The evidence discloses that when Gruzen went to Dr. Pusin upon his return to New Jersey he related a story that seemed to be the cause of his agitated condition, but Dr. Pusin was unable to determine whether it was fact or fantasy. Dr. Pusin felt that this situation called for the services of a forensic psychiatrist. Because he had little experience in that area of psychiatry and because he was having difficulty remaining objective due to the fact that he had grown *349 very close to Gruzen during the 17 years of treating him, Dr. Pusin asked Dr. Eugene Revitch to participate in the diagnosis and treatment of Gruzen. After a two or three hour examination, Dr. Revitch concluded that the incident was factual and that Gruzen was in a psychotic state and potentially suicidal. Dr. Revitch was tormented by the fact that, based on his conclusions, he knew the facts of a horrible crime, but his action was restricted by the patient's privilege. After conferring about the situation with two consultants and an unsatisfactory review of the literature on the subject, Dr. Revitch decided that it was his obligation to find out about the crime. Capt. Donald Vallatt of the office of the prosecutor for Union County, New Jersey had been a friend of Dr. Revitch for 25 years, so Revitch called this friend for information, seeking to confirm his suspicion that he was dealing with reality, not fantasy. Revitch asked Vallatt to find out whether there had been any murders or girls reported missing in Arkansas within the preceding few days. As a result of this inquiry, Lt. John Mason called the North Little Rock Police Department and asked them to check with the National Crime Information Center, and, as a result, learned that an offense such as that described by the doctor had recently occurred in Arkansas. According to Dr. Revitch, when Vallatt asked that he be given the name of the person Dr. Revitch was talking about, the doctor refused at first, but when the officer started shouting, he stated that the person's first name was John. Capt. Vallatt said that Dr. Revitch did not give him any name.

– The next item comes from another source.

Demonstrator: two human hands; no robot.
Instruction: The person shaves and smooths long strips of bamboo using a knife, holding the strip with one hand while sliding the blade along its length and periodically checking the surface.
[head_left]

Gruzen's parents were naturally concerned about their son's condition. They were unaware of the story Gruzen had related to the psychiatrists. Either Revitch or his wife told the Gruzens to call Capt. Vallatt if they wanted information about John. When the Gruzens called Vallatt, he quickly connected their call with his conversations with Dr. Revitch and realized that John Gruzen was a suspect in the murder of Dana Diane Mize. He conveyed this information to Lt. John Mason, who, after discussing it with authorities in North Little Rock, applied for a warrant to search the Gruzen residence, relying upon the information received from Vallatt to establish probable cause. Since Gruzen's parents had given their telephone number to the police, the police were able to obtain the address of the Gruzen residence. The items seized enabled Arkansas authorities to make a case against Gruzen, although prior to the disclosures made by Dr. Revitch, they had no substantive clues whatever as to the identity of the little girl's slayer.

In approaching this question, we must remember that Dr. Revitch was not called to testify at the trial and the state was not endeavoring to introduce any statement made by him. Appellant is attempting to invoke the exclusionary rule developed by such cases as Weeks v. United States, 232 U.S. 383, 34 S. Ct. 341, 58 L. Ed. 2d 652 (1914) and applied to the states by such cases as Mapp v. Ohio, 367 U.S. 643, 81 S. Ct. 1684, 6 L. Ed. 2d 1081 (1961). The exclusionary rule was developed as a deterrent to unlawful action of police officers. It is not applicable to action by private citizens, even when they inform state officers of matters coming to their knowledge. Walker v. State, 244 Ark. 1150, 429 S.W.2d 121; United States v. Burton, 475 F.2d 469 (8 Cir. 1973).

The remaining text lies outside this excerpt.